The New International Version: From the days of John the Baptist until now, the kingdom of heaven has been subjected to violence,[a] and violent people have been raiding it.

Douay-Rheims: And from the days of John the Baptist until now, the kingdom of heaven suffereth violence, and the violent bear it away.

FlanneryThe Douay-Rheims is the edition O’Connor owned, and it’s that translation that inspired her title. (I had hoped to find some amazing hidden meaning behind her use of Douay-Rheims. Instead, it’s probably just a case of, “That’s the Bible that was in her house at the time.” I’m like this with books in translation: I like my War & Peace translated by Constance Garnett, thankyouverymuch.)

All three translations agree on the opening. But it’s what happens to the kingdom of heaven where we see the difference: “take it by force,” “raiding it,” or “bear it away.” Ultimately, it doesn’t matter what the two other translations say, though: Flannery O’Connor was inspired by the Douay-Rheims translation. For her, the violent bear it away.

Whether you agree with Flannery O’Connor’s worldview or not: in the universe of The Violent Bear it Away, Bishop gets a happy ending. He’s baptized. I love every one one of you who bristles and recoils and wants to run from a philosophy that treats drowning as a sacred right. Flannery O’Connor is not the writer for you.

In the world of the novel, Rayber represents Evil. He’s not the rapist; he’s not the voice of the Devil. But he’s Evil because he wants to interfere with the divine work of the prophet. (And in the world of the novel, the Tarwaters are prophets.) Secular humanism that seeks to replace God’s hands with… well, whatever is in Rayber’s hands: that’s not going to work. That Bishop has Down’s syndrome is a blessing in the world of this book because he can’t be corrupted by the teacher. He’s a perfect vessel for baptising.

It’s easy to mistake O’Connor as simply a Southern Gothic writer, with her cast of grotesques.

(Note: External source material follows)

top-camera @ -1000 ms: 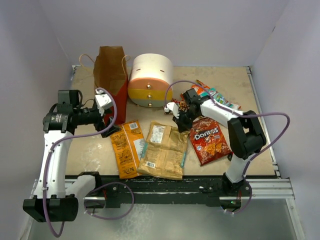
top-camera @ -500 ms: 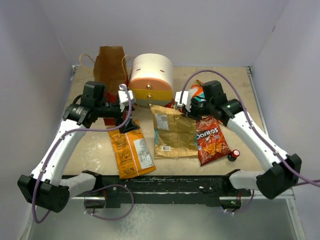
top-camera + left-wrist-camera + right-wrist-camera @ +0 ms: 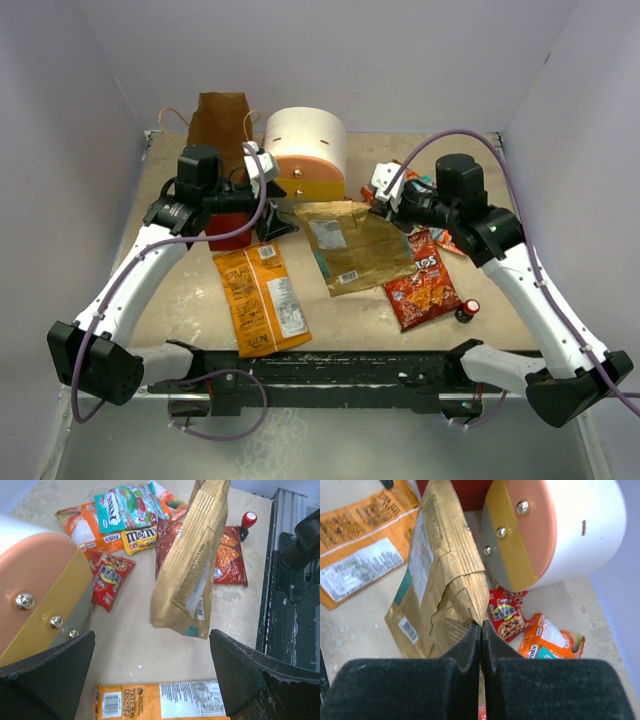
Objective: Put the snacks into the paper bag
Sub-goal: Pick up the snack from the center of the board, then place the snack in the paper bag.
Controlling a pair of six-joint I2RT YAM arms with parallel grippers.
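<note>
Our right hand [image 3: 481, 625] is pinched fully shut on the top edge of the tan chip bag [image 3: 355, 245]. The bag hangs off the table [image 3: 180, 300] at a tilt, out in front of the round drawer unit [image 3: 305, 150]. It's crinkly gold-tan foil with a white label panel, a barcode and a bit of teal along the bottom. The print is too small for us to read.

Our left hand [image 3: 268, 215] is spread wide with nothing in it. It sits just in front of the paper bag [image 3: 222, 120], which stands upright at the far left, right beside the drawer unit.

The orange-yellow chip bag [image 3: 262, 300] lies flat near the front with its back panel and barcode up. The red Doritos bag [image 3: 425, 285] lies to the right, and in the overhead view the tan bag half covers its logo.

The small packets are piled at the far right: a yellow one [image 3: 140, 537] that clearly says m&m's, a teal one [image 3: 125, 507], an orange one [image 3: 80, 525] and a little red one [image 3: 107, 577]. We can't read those last three. A small bottle with a red cap [image 3: 466, 310] stands beside the Doritos bag.
</note>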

And I think that might be how she was able to hobnob with so many intellectuals. As the Marquise de Merteuil says (paraphrased) in Les Liaisons dangereuses: Most intellectuals are intensely stupid. They missed O’Connor’s message: that the works of God are mysterious and violent and even if it costs your life, it’s the absolute smallest price one can pay for redemption and salvation and revelation. It’s rare to reach the end of any piece by O’Connor and not have the main character dead, murdered, maimed, or utterly transformed in the most painful of ways. Faith for O’Connor is an absolute, totalizing force. One has it or one doesn’t, and the transition from one state of belief to another often comes as a violent shock to the person experiencing it.

The point was made in the discussion that Flannery O’Connor was a terrific writer, but a poor communicator. I’ve given that a lot of thought in the days that have gone by and I’m not sure I entirely agree. A mistake we might make in reading is assuming that this must all be metaphor; but there’s little metaphoric about the novel: The Tarwaters are prophets. God exists and is a violent force to be reckoned with. She communicates that all the way through. She wants us to know that the Tarwaters are connected to God. But, if you are repulsed by the novel, it’s more than likely because you can’t identify with a world in which prophets exist. (This is not a bad thing or a good thing; it’s just a Thing.)

Knowing what O’Connor is saying isn’t the same as approving. And you can get to the end of the novel, and you can think all of your thoughts and come to a discussion and think some new thoughts and still fight with the book afterwards. She’s saying uncomfortable, noxious things for a lot of readers. But O’Connor’s method of salvation isn’t love in the way we think of it — images of Jesus hugging children and hymns about caring — it’s an older, darker kind of love. It’s the kind of love God demanded from Abraham when he told Abraham to sacrifice his son Isaac.

If you can bear to read through the novel again — and many of you probably can’t — read it as if every thing is true and has happened. That’s not going to make the novel easier to read. It’s going to make it harder to handle. But you’ll be reading the novel the way O’Connor intended. She is not interested in ambiguity. She’s not playing a game with the reader where it might be this or it might be that. She rarely hides behind metaphor. We bring that ourselves, I think.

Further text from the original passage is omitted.